── Supplied material

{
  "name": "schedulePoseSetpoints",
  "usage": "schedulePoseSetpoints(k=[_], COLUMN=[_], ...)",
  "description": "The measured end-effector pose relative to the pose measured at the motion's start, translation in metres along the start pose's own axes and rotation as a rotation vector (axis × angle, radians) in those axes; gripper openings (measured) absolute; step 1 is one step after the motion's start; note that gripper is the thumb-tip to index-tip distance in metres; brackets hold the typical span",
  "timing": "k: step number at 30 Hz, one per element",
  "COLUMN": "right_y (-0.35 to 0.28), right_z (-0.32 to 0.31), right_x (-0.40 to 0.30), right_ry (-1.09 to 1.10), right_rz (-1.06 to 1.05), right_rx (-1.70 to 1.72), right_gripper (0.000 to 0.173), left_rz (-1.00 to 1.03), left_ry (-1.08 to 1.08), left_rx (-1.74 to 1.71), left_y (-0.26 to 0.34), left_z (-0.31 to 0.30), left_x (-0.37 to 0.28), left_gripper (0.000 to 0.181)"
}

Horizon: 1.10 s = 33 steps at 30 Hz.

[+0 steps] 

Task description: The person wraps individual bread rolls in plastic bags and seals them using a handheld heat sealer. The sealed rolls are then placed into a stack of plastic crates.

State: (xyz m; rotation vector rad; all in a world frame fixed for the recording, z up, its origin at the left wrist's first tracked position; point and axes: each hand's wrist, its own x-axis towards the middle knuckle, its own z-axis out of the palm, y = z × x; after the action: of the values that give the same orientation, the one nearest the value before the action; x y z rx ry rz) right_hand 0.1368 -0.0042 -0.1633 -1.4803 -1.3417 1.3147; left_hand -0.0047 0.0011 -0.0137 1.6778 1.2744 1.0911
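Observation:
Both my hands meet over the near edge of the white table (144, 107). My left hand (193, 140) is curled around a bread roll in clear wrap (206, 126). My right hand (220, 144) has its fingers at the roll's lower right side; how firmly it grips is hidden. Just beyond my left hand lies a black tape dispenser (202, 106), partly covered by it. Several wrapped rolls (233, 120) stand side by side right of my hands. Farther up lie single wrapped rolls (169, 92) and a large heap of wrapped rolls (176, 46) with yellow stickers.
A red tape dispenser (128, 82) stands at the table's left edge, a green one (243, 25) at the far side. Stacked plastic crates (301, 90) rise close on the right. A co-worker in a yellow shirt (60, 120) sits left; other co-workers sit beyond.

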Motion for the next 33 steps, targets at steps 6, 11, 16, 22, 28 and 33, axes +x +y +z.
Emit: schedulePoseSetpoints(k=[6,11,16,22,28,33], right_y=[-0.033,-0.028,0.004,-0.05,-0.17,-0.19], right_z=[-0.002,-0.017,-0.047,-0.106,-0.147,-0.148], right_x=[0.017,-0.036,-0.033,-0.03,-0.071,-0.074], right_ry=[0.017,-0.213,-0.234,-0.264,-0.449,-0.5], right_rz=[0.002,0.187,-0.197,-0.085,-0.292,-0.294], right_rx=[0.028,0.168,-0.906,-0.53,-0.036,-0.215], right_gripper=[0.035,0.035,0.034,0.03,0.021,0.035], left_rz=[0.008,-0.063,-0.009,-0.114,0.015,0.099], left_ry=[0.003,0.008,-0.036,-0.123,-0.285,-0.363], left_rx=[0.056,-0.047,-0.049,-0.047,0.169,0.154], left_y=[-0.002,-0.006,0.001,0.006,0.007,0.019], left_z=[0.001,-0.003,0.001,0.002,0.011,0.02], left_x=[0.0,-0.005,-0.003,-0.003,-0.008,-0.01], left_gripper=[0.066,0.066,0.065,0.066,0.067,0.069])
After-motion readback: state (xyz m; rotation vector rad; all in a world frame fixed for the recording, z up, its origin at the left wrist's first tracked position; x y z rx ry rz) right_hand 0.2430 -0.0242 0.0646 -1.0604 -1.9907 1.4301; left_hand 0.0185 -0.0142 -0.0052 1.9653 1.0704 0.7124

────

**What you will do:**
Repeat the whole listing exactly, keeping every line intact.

**Finished exercise:**
{
  "name": "schedulePoseSetpoints",
  "usage": "schedulePoseSetpoints(k=[_], COLUMN=[_], ...)",
  "description": "The measured end-effector pose relative to the pose measured at the motion's start, translation in metres along the start pose's own axes and rotation as a rotation vector (axis × angle, radians) in those axes; gripper openings (measured) absolute; step 1 is one step after the motion's start; note that gripper is the thumb-tip to index-tip distance in metres; brackets hold the typical span",
  "timing": "k: step number at 30 Hz, one per element",
  "COLUMN": "right_y (-0.35 to 0.28), right_z (-0.32 to 0.31), right_x (-0.40 to 0.30), right_ry (-1.09 to 1.10), right_rz (-1.06 to 1.05), right_rx (-1.70 to 1.72), right_gripper (0.000 to 0.173), left_rz (-1.00 to 1.03), left_ry (-1.08 to 1.08), left_rx (-1.74 to 1.71), left_y (-0.26 to 0.34), left_z (-0.31 to 0.30), left_x (-0.37 to 0.28), left_gripper (0.000 to 0.181)"
}

Horizon: 1.10 s = 33 steps at 30 Hz.

[+0 steps] 

Task description: The person wraps individual bread rolls in plastic bags and seals them using a handheld heat sealer. The sealed rolls are then placed into a stack of plastic crates.

State: (xyz m; rotation vector rad; all in a world frame fixed for the recording, z up, its origin at the left wrist's first tracked position; point and axes: each hand's wrist, its own x-axis towards the middle knuckle, its own z-axis out of the palm, y = z × x; after the action: of the values that give the same orientation, the one nearest the value before the action; x y z rx ry rz) right_hand 0.1368 -0.0042 -0.1633 -1.4803 -1.3417 1.3147; left_hand -0.0047 0.0011 -0.0137 1.6778 1.2744 1.0911
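Observation:
Both my hands meet over the near edge of the white table (144, 107). My left hand (193, 140) is curled around a bread roll in clear wrap (206, 126). My right hand (220, 144) has its fingers at the roll's lower right side; how firmly it grips is hidden. Just beyond my left hand lies a black tape dispenser (202, 106), partly covered by it. Several wrapped rolls (233, 120) stand side by side right of my hands. Farther up lie single wrapped rolls (169, 92) and a large heap of wrapped rolls (176, 46) with yellow stickers.
A red tape dispenser (128, 82) stands at the table's left edge, a green one (243, 25) at the far side. Stacked plastic crates (301, 90) rise close on the right. A co-worker in a yellow shirt (60, 120) sits left; other co-workers sit beyond.
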
Motion for the next 33 steps, targets at steps 6, 11, 16, 22, 28 and 33, axes +x +y +z.
Emit: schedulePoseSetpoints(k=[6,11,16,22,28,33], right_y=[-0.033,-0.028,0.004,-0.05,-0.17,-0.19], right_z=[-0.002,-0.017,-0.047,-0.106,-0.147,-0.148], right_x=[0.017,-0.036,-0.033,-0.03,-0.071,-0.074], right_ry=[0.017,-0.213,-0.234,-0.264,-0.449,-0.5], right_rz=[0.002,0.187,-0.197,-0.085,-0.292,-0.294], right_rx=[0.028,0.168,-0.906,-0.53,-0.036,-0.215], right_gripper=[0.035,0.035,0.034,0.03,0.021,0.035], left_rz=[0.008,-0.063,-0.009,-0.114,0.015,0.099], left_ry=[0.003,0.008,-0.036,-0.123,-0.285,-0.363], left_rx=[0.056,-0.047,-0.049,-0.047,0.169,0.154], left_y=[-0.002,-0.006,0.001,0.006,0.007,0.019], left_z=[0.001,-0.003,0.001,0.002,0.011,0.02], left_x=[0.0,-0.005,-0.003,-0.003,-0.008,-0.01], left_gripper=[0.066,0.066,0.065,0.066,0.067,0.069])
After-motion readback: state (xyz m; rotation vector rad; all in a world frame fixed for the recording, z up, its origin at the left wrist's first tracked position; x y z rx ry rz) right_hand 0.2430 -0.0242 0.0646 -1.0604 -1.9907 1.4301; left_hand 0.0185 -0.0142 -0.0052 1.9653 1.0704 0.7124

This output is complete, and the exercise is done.